Those capabilities were severely put to the test when I first approached EMC's new product announced at EMC World: ViPR.
The effort paid off: I came away with a deeper understanding of some of the more powerful forces at work in our industry, as well as a breathtaking appreciation for what ViPR intends to achieve: both now and into the future.
Rather than debate terminology and categories, the best approach with ViPR might be to relax, follow the discussion, and come to your own conclusions: what ViPR does, what it means to the IT industry, and -- most importantly -- how it might affect you in your world.
Trust me, the journey will be rewarding ...
Not A Simple Exercise
While I'm sure many familiar labels will be applied to ViPR, I'm going to avoid that for the time being. Yes -- you can find elements of many somewhat-familiar storage and infrastructure concepts within ViPR: they all are accurate, and they are all inaccurate.
Perhaps the strongest praise I can offer is that it's changed the way I think about things. Maybe it will do the same for you as well.
We Need To Establish Some Context
Big picture time: cloud is changing the way IT is produced and consumed.
Everything in IT is being morphed to a service: easy to find, easy to consume, easy to meter, easy to adjust, etc. The supporting technologies and operational models are also starting to converge, whether you're an enterprise IT group, or perhaps a cloud-scale service provider.
But everyone is at a different point in their journey along this continuum. Many IT organizations are still tightly bound to physical devices and legacy workflows.
Others are moving beyond simple server virtualization and have begun to attack the new models: driving consumption of services, new skills, new organizations.
And a small, select group is now post-transformation: they're building newer cloud-style apps as the default.
Thinking back, server virtualization (especially VMware) moved people very nicely along in this continuum for enterprise compute. Physical servers became virtual servers, which laid the groundwork for moving to cloud-like operational models.
Back to storage, how can a technology move each of these groups along in their journey? Directly attacking some of today's problems, yet laying the groundwork for future evolution?
That -- in a nutshell - is what EMC ViPR aspires to achieve.
The first bucket is very remiscent of a storage hypervisor: it abstracts physical storage arrays to create new, virtual arrays -- and then provides for ease-of-consumption delivered through a multi-tenant and metered "as-a-service" model.
Absolutely great for all those shops who have a variety of different storage devices, but want to move to a more modern operational and consumption model.
The second bucket is a rather new (yet powerful) idea: the ability to morph the presentation of data to meet the need at hand: object-over-file, HDFS-over-file and more.

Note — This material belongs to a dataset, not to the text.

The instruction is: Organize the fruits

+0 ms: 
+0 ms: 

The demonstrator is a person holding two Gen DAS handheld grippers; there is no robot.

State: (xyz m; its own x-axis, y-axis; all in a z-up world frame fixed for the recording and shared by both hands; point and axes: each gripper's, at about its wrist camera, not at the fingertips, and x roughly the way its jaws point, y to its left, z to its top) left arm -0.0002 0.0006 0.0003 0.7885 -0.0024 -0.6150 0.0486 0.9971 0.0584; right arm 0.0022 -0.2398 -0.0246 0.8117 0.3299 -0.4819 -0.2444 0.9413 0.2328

Sure, we're all familiar with gateways, but ViPR a richer and more fully-featured architectural approach that's worth appreciating.
The third bucket is the beginnings of a framework for doing application-specific storage service provisioning in an advanced cloud model: one storage framework, many services. While there's not exactly an enormous market for this yet, there will be soon :)
Each grouping of functionality maps to different needs as IT shops start down their cloud journey. While there are certainly differences, you'll notice strong parallels with what VMware did for server virtualization -- moving people from physical to virtual to cloud.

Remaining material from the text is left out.